HOW TO COMPLETE THIS TASK: From the data below, copy out every line in which the word "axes" occurs.

LISTED RECORDS:
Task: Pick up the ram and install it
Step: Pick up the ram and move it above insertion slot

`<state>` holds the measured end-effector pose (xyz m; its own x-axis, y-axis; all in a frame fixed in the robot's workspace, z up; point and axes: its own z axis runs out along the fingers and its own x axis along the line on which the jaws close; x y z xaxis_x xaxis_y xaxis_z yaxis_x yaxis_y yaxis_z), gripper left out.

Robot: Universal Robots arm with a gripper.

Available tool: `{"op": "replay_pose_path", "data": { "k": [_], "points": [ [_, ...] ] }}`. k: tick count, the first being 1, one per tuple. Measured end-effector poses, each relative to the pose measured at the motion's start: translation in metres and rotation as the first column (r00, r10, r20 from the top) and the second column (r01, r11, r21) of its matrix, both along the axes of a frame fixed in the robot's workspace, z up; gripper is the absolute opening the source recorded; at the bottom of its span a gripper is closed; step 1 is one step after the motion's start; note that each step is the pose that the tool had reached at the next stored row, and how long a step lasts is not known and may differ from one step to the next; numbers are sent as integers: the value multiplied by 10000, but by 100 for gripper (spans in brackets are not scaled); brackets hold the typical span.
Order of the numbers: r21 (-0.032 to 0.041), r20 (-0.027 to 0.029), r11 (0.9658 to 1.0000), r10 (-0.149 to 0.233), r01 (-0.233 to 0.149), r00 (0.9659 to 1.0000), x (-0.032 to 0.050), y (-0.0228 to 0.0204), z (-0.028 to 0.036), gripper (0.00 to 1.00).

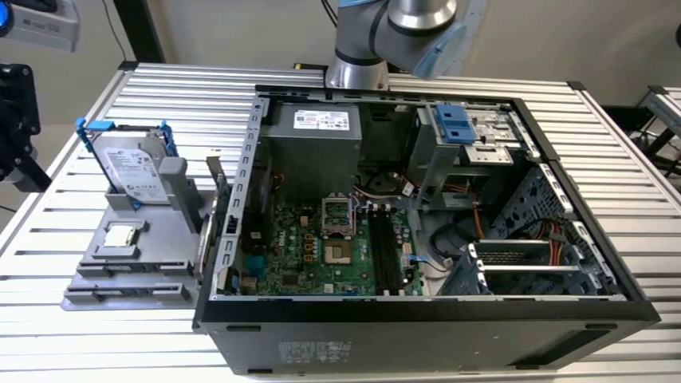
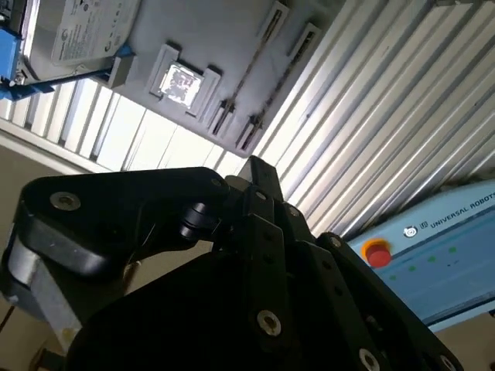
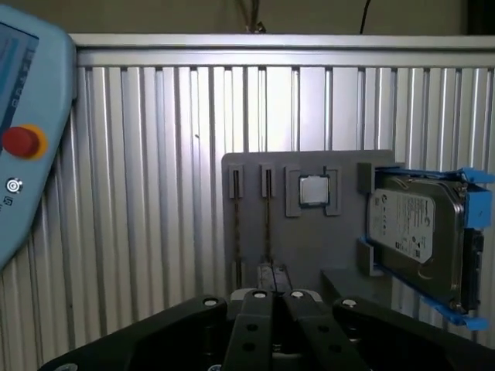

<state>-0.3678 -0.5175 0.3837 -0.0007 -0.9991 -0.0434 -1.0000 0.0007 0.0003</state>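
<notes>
The ribbed metal table (image 1: 617, 144) carries an open computer case (image 1: 426, 335) and, beside it, a grey holder (image 1: 127, 291)

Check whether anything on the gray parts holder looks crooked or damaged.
Nothing stands out. On the gray holder, the two ram sticks lie straight and parallel, the chip sits square in its pocket, and the hard drive stands upright in its blue bracket.

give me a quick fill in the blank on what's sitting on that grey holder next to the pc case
1. The grey holder carries ___ ram sticks, set in slots side by side.
2. The bracket on the hard drive is coloured ___.
3. The square processor chip sits between the ram sticks and the ___.

Missing words: two; blue; hard drive.
</notes>
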Motion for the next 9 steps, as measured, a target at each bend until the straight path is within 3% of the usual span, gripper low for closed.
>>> {"op": "replay_pose_path", "data": {
  "k": [4,9],
  "points": [
    [-1,0,9982,606,-606,9982,0,13,-3,0],
    [-1,1,9917,1286,-1286,9917,0,37,-8,0]
  ]
}}
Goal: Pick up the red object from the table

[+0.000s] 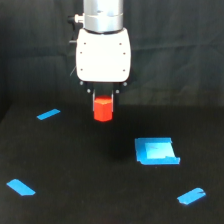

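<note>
Blue tape strips [191,196] nearest — beyond, tool [103,97] clamped around red object [103,110], fingertips mostly hidden.

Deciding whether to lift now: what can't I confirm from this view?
- Fingers: dark against the black backdrop, blurred; contact with the red block unclear.
- Block's underside: whether it is on or off the table cannot be told; black surface, no shadow visible.
- Arm above the gripper: cut off by the top edge.
</note>
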Robot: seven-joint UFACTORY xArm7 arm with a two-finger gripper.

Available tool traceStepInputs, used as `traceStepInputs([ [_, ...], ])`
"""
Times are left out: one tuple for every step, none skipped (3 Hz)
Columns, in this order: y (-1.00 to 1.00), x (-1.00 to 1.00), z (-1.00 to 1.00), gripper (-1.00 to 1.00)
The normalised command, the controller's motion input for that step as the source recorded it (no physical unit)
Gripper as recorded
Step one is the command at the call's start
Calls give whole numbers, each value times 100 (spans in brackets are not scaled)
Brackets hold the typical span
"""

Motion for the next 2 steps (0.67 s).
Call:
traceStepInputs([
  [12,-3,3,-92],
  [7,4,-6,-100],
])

SOLUTION TO THIS EXERCISE:
`<state>` holds the measured end-effector pose (xyz m; its own x-axis, y-axis; all in a frame fixed in the robot's workspace, z up; point and axes: its own z axis runs out along the fingers and its own x axis along the line on which the jaws close; x y z xaxis_x xaxis_y xaxis_z yaxis_x yaxis_y yaxis_z), gripper left out.
Available tool: `{"op": "replay_pose_path", "data": { "k": [_], "points": [ [_, ...] ] }}`. k: tick count, the first being 1, one per tuple. Measured end-effector poses, each relative to the pose measured at the motion's start: translation in metres and rotation as the first column (r00, r10, r20 from the top) and the second column (r01, r11, r21) of its matrix, both along the axes of a frame fixed in the robot's workspace, z up; gripper is the absolute opening the source recorded; at the bottom of its span a gripper is closed; step 1 is one step after the motion's start; note that each step is the pose that the tool had reached at the next stored row, and how long a step lasts is not known and may differ from one step to the next; numbers are sent as integers: the value multiplied by 10000, but by 100 for gripper (spans in brackets are not scaled); brackets hold the typical span.

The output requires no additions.